• TASK OBJECTIVE
Make an exact copy of the data below, leaving out every picture.

• DATA PROVIDED
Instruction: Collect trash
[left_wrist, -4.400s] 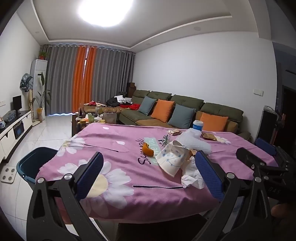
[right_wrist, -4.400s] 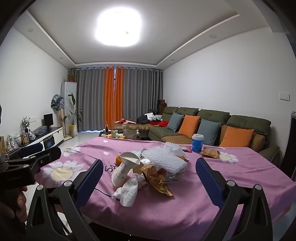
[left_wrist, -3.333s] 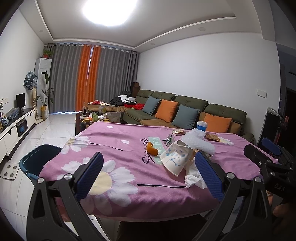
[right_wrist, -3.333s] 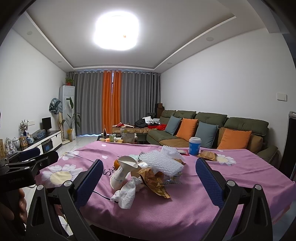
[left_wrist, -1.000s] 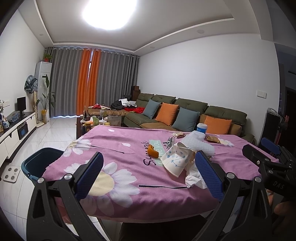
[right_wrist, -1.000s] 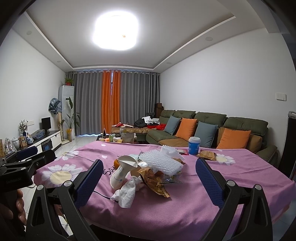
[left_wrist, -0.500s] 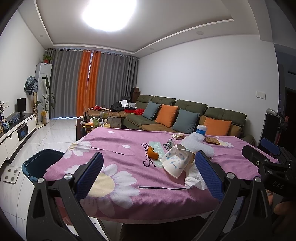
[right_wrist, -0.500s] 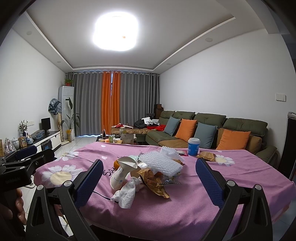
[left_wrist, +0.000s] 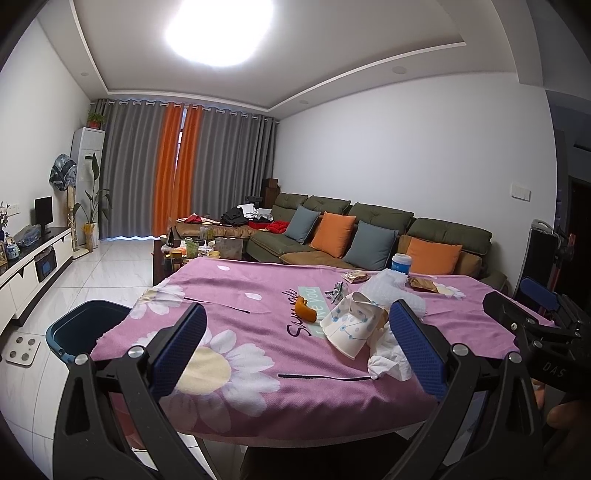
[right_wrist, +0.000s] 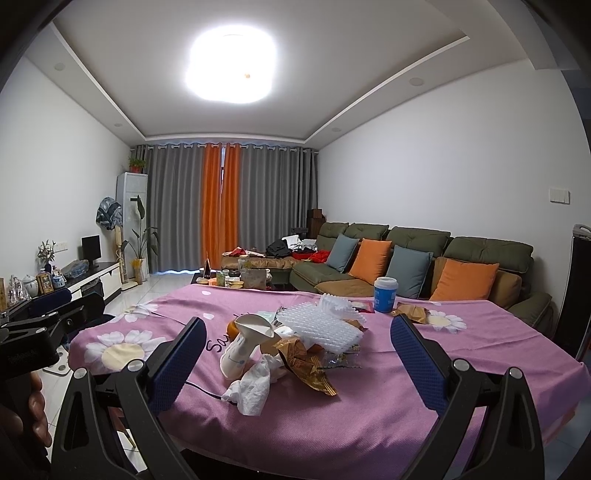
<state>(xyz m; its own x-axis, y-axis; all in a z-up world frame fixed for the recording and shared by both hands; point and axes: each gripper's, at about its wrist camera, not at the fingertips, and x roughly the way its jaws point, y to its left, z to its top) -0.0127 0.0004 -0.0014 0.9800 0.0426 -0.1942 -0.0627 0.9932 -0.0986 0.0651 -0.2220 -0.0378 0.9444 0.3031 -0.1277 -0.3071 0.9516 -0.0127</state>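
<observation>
A pile of trash lies on the purple flowered tablecloth (left_wrist: 236, 332): a crushed white paper cup (left_wrist: 349, 326), a crumpled tissue (left_wrist: 388, 356), an orange peel (left_wrist: 304, 310), bubble wrap (left_wrist: 388, 286) and wrappers. In the right wrist view the same pile shows the cup (right_wrist: 245, 343), tissue (right_wrist: 255, 387), a gold wrapper (right_wrist: 306, 365) and bubble wrap (right_wrist: 317, 325). My left gripper (left_wrist: 295, 354) is open and empty at the table's near edge, left of the pile. My right gripper (right_wrist: 295, 354) is open and empty, facing the pile from the near edge.
A dark blue bin (left_wrist: 83, 330) stands on the floor by the table's left corner. A blue cup (right_wrist: 385, 294) and a brown wrapper (right_wrist: 412, 314) sit farther back. A green sofa (left_wrist: 373, 236) with cushions is behind; a low cluttered coffee table (left_wrist: 199, 249) is beyond.
Both grippers stay open and nearly still. The left view has shifted slightly, with the table sitting a little lower in frame.
</observation>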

• RESULT OF THE TASK
Instruction: Collect trash
[left_wrist, -4.400s] 
[right_wrist, -4.400s] 
[left_wrist, -3.333s] 
[right_wrist, -3.333s] 
[left_wrist, -1.000s] 
[right_wrist, -1.000s] 
[left_wrist, -0.500s] 
[right_wrist, -0.500s] 
[left_wrist, +0.000s] 
[right_wrist, +0.000s] 
<state>(xyz m; its own x-axis, y-axis; all in a z-up world frame fixed for the recording and shared by both hands; point and axes: each gripper's, at about its wrist camera, not at the fingertips, and x roughly the way its jaws point, y to its left, z to its top) -0.0127 0.0004 -0.0014 0.9800 0.0426 -0.1942 -0.0627 0.9932 -0.0986 0.0651 -0.2220 -0.0378 0.9444 0.3031 -0.1277 -0.3071 0.9516 -0.0127</state>
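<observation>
A pile of trash lies on the purple flowered tablecloth (left_wrist: 236, 332): a crushed white paper cup (left_wrist: 349, 326), a crumpled tissue (left_wrist: 388, 356), an orange peel (left_wrist: 304, 310), bubble wrap (left_wrist: 388, 286) and wrappers. In the right wrist view the same pile shows the cup (right_wrist: 245, 343), tissue (right_wrist: 255, 387), a gold wrapper (right_wrist: 306, 365) and bubble wrap (right_wrist: 317, 325). My left gripper (left_wrist: 295, 354) is open and empty at the table's near edge, left of the pile. My right gripper (right_wrist: 295, 354) is open and empty, facing the pile from the near edge.
A dark blue bin (left_wrist: 83, 330) stands on the floor by the table's left corner. A blue cup (right_wrist: 385, 294) and a brown wrapper (right_wrist: 412, 314) sit farther back. A green sofa (left_wrist: 373, 236) with cushions is behind; a low cluttered coffee table (left_wrist: 199, 249) is beyond.
Both grippers stay open and nearly still. The left view has shifted slightly, with the table sitting a little lower in frame.
</observation>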

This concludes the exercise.